▶ [Description of the task]: When you copy from the entries that follow, take only the lines from the one with "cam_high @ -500" down to the one with "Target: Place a", keeping both ends and dropping every picture.

**** Entries supplied

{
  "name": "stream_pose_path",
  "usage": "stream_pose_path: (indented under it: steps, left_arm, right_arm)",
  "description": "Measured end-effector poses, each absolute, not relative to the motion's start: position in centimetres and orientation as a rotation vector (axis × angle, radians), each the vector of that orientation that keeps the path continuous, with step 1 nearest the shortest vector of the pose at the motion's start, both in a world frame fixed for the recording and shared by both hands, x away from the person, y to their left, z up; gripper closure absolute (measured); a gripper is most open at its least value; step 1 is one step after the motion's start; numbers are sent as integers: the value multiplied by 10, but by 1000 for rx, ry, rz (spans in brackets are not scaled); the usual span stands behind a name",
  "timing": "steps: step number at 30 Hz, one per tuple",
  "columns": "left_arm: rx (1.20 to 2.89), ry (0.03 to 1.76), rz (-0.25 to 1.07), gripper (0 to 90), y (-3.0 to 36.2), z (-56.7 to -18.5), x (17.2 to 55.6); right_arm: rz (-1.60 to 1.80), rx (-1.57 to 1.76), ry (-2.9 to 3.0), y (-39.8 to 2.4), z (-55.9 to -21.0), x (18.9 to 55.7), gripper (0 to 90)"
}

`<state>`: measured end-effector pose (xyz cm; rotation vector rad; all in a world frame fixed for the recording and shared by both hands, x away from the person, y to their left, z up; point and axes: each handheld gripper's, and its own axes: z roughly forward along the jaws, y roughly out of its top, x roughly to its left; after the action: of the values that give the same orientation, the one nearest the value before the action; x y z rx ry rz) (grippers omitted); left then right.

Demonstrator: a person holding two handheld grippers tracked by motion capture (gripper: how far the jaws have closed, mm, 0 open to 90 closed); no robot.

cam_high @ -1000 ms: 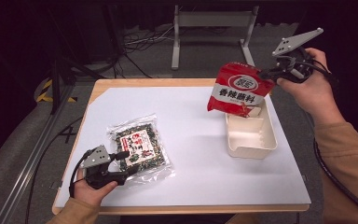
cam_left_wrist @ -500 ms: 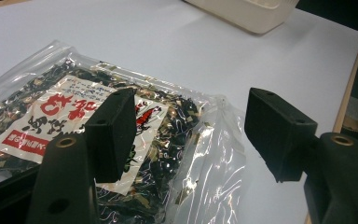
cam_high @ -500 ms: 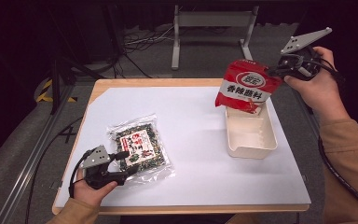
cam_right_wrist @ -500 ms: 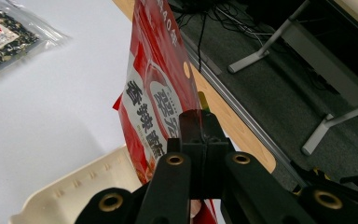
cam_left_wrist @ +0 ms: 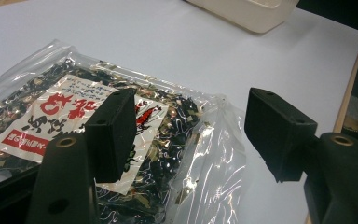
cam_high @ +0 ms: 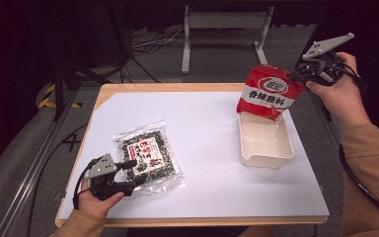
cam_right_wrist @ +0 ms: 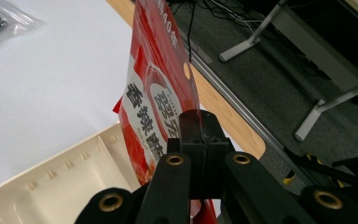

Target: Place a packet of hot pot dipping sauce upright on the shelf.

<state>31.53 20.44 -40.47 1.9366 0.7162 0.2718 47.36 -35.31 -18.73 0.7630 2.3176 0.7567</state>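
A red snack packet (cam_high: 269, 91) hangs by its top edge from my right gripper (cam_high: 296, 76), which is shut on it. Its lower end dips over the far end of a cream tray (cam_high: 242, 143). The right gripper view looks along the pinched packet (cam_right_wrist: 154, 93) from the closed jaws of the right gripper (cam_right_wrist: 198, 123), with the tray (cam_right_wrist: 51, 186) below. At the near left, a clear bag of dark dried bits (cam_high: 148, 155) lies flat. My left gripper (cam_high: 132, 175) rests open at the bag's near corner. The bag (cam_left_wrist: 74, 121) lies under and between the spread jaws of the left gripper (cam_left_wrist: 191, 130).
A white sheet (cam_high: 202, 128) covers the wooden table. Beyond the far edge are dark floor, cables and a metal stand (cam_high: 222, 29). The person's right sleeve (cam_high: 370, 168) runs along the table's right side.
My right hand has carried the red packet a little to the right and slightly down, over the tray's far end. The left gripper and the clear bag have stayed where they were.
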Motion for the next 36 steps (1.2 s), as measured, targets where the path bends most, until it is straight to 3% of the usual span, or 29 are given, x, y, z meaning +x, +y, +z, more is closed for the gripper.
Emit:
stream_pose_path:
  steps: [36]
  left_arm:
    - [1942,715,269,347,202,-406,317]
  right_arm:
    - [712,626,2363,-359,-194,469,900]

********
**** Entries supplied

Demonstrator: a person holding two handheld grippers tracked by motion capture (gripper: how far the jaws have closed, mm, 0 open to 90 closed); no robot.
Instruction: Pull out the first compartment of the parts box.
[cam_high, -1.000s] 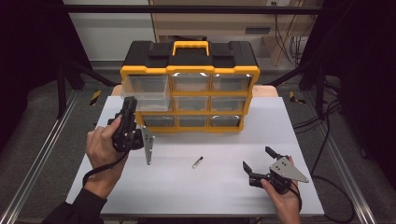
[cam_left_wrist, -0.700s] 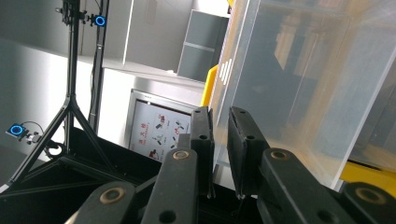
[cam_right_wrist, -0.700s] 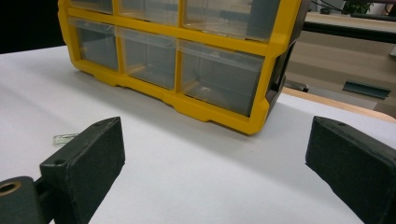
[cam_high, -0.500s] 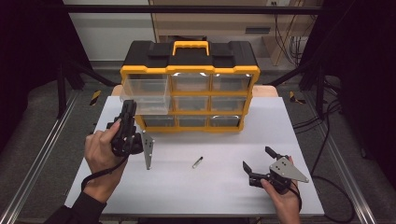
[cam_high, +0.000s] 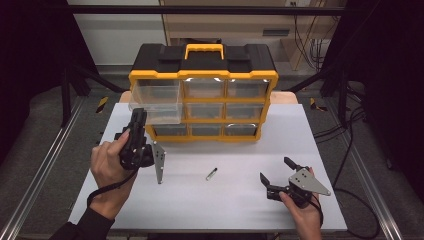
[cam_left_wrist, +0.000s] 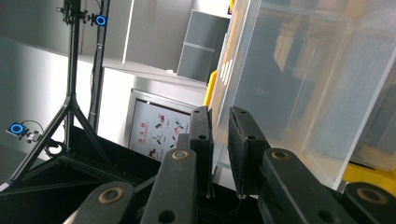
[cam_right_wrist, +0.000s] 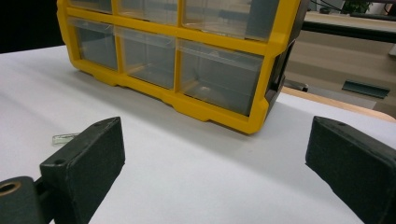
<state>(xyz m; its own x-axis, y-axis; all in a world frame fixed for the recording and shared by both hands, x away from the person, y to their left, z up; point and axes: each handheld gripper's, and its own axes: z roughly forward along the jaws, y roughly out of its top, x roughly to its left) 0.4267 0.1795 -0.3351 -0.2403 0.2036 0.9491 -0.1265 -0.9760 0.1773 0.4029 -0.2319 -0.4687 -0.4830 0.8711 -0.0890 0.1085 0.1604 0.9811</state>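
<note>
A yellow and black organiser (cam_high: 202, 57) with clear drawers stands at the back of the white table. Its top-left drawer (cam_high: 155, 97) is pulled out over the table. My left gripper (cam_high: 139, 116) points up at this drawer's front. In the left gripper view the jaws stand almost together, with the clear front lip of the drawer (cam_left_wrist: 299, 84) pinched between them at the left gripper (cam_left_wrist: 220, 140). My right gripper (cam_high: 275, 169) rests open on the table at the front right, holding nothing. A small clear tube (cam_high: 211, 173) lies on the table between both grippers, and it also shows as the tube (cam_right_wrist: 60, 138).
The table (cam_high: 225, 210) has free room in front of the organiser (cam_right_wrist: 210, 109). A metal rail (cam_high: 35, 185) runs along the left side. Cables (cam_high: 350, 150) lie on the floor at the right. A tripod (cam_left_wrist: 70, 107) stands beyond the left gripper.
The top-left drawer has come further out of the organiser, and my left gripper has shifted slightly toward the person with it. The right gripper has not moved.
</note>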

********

▶ [Answer box]:
cam_high @ -500 ms: 
cam_right_wrist @ -500 ms: 
cam_left_wrist @ +0 ms: 
cam_high @ +0 ms: 
cam_right_wrist @ +0 ms: 

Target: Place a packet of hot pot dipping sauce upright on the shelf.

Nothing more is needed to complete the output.